I'm quite hesitant towards using a password manager. All secrets are protected by only one single password, and to make the tool useful, it should be accessible from anywhere and I would use it quite often too, increasing the limit of my master PW being stolen (whatever way, keyloggers, shoulder surfers, cameras...). Thus, I rather memorize a handful of unique high-security passwords for important services and one or two low-security ones for all the rest I don't care about.
Of course, it's a different situation when e.g. managing many sensitive servers which you only access from work or so.

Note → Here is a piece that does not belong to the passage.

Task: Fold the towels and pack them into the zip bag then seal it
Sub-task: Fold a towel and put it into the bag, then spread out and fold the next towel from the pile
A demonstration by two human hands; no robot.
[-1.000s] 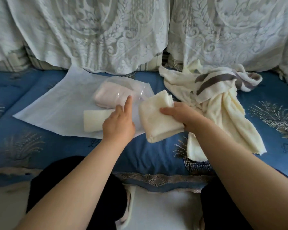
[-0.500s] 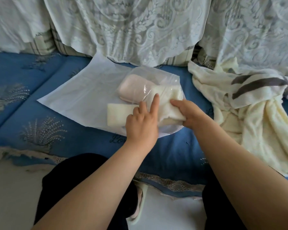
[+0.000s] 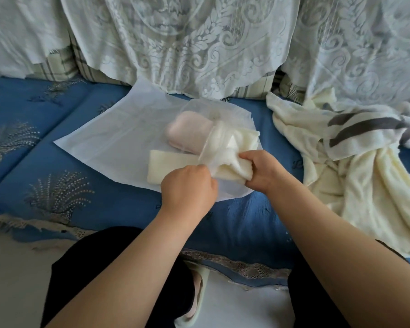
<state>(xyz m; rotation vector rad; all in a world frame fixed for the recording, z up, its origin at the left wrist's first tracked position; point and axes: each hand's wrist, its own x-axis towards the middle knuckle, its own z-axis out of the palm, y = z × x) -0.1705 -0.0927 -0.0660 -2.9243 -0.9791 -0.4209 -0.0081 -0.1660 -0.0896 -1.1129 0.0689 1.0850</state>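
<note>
Left hand: I see my fingers curled, pinching the near edge of the bag's mouth film; the fingertips themselves are hidden behind the knuckles.
Right hand: my fingers and thumb are wrapped round the near end of the cream towel, gripping it at the bag mouth.
Bag: a large frosted zip bag lying flat on the blue sofa, mouth toward the right, its closed end reaching left and back toward the lace. The mouth film is lifted and bunched over the towel I hold.
Cream towel: folded, partly under the raised film, far end inside the mouth, near end in my right hand.
Pink towel: folded, inside the bag, just behind the cream one.
Flat towel: a second folded cream piece in the bag, left of my hands, its right end hidden by my left hand.
Loose towels: an unfolded cream heap on the sofa to the right, well apart from the bag, with a grey-striped one lying across its top.
Sofa: blue cover with pale embroidered sprays.
Lace: white lace draped over the backrest behind everything.
Slipper: pale, on the floor between my dark-clad knees.
</note>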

All secrets are protected by only one single password, and to make the tool useful, it should be accessible from anywhere and I would use it quite often too, increasing the limit of my master PW being stolen (whatever way, keyloggers, shoulder surfers, cameras...)
True, though your handful of passwords can be stolen in the same way.

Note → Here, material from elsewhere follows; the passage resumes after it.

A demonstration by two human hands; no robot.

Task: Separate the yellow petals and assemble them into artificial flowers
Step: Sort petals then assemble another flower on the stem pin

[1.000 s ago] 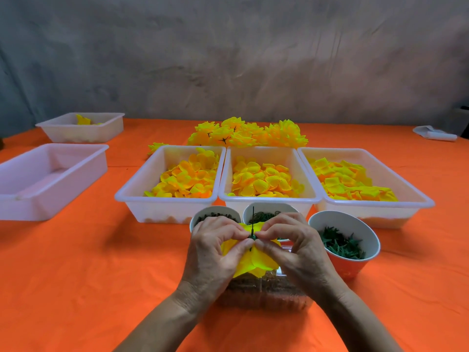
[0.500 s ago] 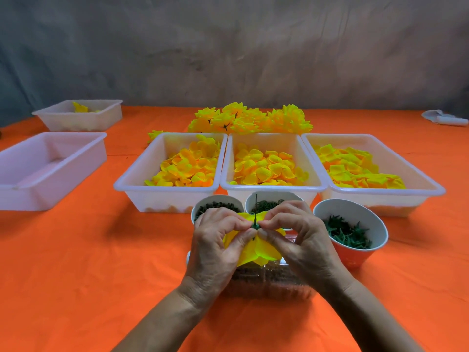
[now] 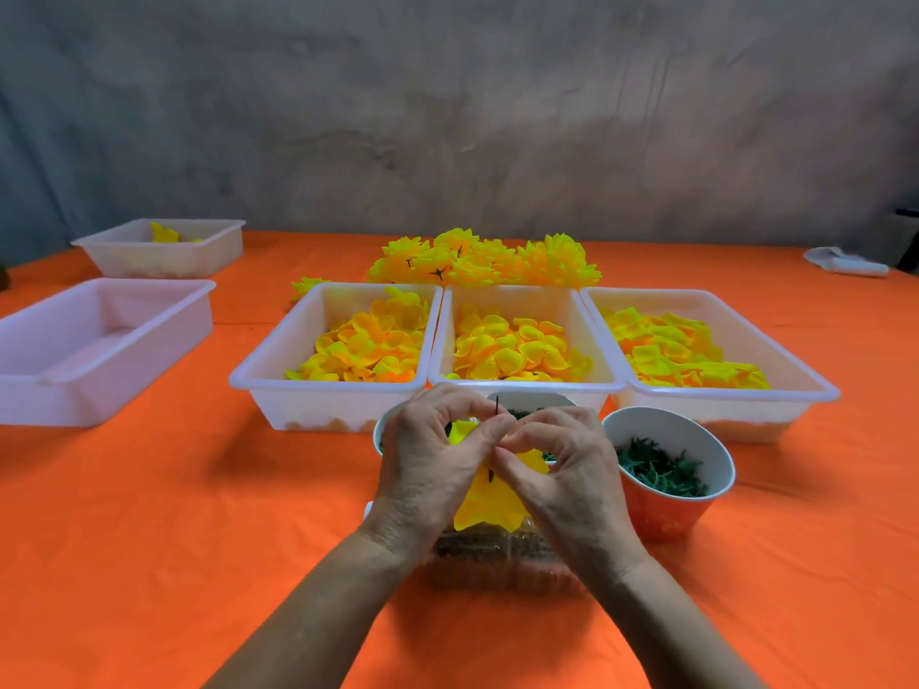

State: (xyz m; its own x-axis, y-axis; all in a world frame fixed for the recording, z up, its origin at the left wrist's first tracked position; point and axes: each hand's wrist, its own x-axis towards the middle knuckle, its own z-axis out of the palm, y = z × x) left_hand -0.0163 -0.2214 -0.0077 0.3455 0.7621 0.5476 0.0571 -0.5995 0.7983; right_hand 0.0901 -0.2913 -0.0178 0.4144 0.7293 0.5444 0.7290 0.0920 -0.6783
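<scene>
My left hand [image 3: 427, 460] and my right hand [image 3: 567, 469] meet above the table's near middle and pinch a yellow petal layer [image 3: 490, 504] threaded on a thin dark green stem [image 3: 496, 406]. The stem's tip pokes up between my fingertips. Behind my hands three white trays stand side by side: the left tray [image 3: 278, 370], the middle tray [image 3: 527, 387] and the right tray [image 3: 805, 385], each holding loose yellow petals. A pile of finished yellow flowers [image 3: 487, 261] lies behind the trays.
A red cup [image 3: 666, 509] of green parts stands right of my hands; two more cups sit partly hidden behind them. A clear container [image 3: 497, 554] lies under my hands. Two white trays [image 3: 99, 340] [image 3: 164, 251] stand at the left. A white object [image 3: 845, 263] lies far right.
My fingertips have closed tighter around the stem and the petal layer hangs lower under my hands. The camera view has shifted a little.
</scene>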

With a password manager, you:
- ensure your master password is not transmitted over a network
- ensure you never reuse passwords
- ensure you have long, strong passwords everywhere
- never forget login details and never worry about remembering yet another password
On the other hand,
- you _need_ access your password manager in order to login
- you now have a single point of failure
- cloud-based password managers are very attractive targets for hackers
I don't like these aspects of it.
Still, a password manger is incredibly convenient and I do feel a greater sense of security/confidence when I copy a big old 64 character password to log in. As it is, I use so many different services (gmail, github, slack, aws, steam, dropbox, reddit, etc, etc) and that number is only going to increase. I think a password manager is a practical, scalable solution to both remembering login information and improving my security.
Of course, it's a different situation when e.g. managing many sensitive servers which you only access from work or so.